Directions for this task | Return every line below exactly, leaving nothing out.

Supplied information |

■ ■ ■ ■

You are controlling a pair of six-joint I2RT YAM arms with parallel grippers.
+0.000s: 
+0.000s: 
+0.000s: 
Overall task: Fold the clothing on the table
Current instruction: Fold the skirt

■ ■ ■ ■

Task solution |
You are controlling a pair of six-joint I2RT YAM arms with parallel grippers.
+0.000s: 
+0.000s: 
+0.000s: 
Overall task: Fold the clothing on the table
Current instruction: Fold the skirt

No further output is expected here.